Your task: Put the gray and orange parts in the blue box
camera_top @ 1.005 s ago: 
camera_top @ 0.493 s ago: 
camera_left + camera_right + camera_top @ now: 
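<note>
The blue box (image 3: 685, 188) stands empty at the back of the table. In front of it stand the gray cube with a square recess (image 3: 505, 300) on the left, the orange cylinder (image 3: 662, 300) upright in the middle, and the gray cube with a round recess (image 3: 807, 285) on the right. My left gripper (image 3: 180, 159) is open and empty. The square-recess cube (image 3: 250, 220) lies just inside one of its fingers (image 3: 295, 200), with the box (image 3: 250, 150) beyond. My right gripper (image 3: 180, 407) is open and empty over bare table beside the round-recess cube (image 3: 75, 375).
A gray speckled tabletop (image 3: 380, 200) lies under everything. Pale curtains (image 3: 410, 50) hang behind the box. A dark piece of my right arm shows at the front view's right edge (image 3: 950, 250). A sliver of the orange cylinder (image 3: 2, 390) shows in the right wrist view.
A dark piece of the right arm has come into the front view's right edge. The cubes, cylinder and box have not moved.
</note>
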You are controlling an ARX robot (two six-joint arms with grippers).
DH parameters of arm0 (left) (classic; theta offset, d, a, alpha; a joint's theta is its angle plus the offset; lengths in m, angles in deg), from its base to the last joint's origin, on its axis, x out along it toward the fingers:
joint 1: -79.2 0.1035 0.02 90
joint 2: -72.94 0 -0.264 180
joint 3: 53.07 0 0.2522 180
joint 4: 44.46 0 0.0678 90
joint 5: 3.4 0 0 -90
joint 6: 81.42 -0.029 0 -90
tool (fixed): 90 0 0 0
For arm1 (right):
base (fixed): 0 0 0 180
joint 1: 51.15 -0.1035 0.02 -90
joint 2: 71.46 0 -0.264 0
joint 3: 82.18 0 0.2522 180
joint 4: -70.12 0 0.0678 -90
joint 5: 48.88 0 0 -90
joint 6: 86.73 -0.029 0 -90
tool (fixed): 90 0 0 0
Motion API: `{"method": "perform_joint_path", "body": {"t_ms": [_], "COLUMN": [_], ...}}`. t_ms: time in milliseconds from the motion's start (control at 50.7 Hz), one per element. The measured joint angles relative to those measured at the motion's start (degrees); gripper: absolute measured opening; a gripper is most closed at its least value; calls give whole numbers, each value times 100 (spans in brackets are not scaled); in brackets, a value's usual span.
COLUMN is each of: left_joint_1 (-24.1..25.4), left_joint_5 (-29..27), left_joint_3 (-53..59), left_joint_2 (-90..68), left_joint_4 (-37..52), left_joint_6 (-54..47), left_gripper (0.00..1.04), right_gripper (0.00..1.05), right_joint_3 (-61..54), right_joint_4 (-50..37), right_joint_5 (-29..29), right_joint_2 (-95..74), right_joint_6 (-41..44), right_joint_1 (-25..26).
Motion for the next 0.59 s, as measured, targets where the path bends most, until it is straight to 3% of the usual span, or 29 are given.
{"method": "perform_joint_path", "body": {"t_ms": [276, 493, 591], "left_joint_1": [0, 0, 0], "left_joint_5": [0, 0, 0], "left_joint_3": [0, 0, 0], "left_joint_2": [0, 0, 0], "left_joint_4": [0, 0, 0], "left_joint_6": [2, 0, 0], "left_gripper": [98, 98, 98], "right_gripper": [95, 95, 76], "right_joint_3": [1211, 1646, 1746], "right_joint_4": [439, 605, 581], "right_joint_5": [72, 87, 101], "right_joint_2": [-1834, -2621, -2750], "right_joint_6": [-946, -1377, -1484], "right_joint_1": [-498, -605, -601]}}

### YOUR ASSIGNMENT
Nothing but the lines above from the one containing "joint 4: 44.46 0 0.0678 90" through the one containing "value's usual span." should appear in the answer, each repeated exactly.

### OUTPUT BELOW
joint 4: 44.46 0 0.0678 90
joint 5: 3.4 0 0 -90
joint 6: 81.42 -0.029 0 -90
tool (fixed): 90 0 0 0
For arm1 (right):
base (fixed): 0 0 0 180
joint 1: 51.15 -0.1035 0.02 -90
joint 2: 71.46 0 -0.264 0
joint 3: 82.18 0 0.2522 180
joint 4: -70.12 0 0.0678 -90
joint 5: 48.88 0 0 -90
joint 6: 86.73 -0.029 0 -90
tool (fixed): 90 0 0 0
Motion API: `{"method": "perform_joint_path", "body": {"t_ms": [_], "COLUMN": [_], ...}}`. t_ms: time in milliseconds from the motion's start (control at 50.7 Hz), one per element. The measured joint angles relative to those measured at the motion's start (degrees); gripper: absolute measured opening; a gripper is most closed at its least value; calls give whole numbers, each value times 100 (spans in brackets are not scaled); in brackets, a value's usual span.

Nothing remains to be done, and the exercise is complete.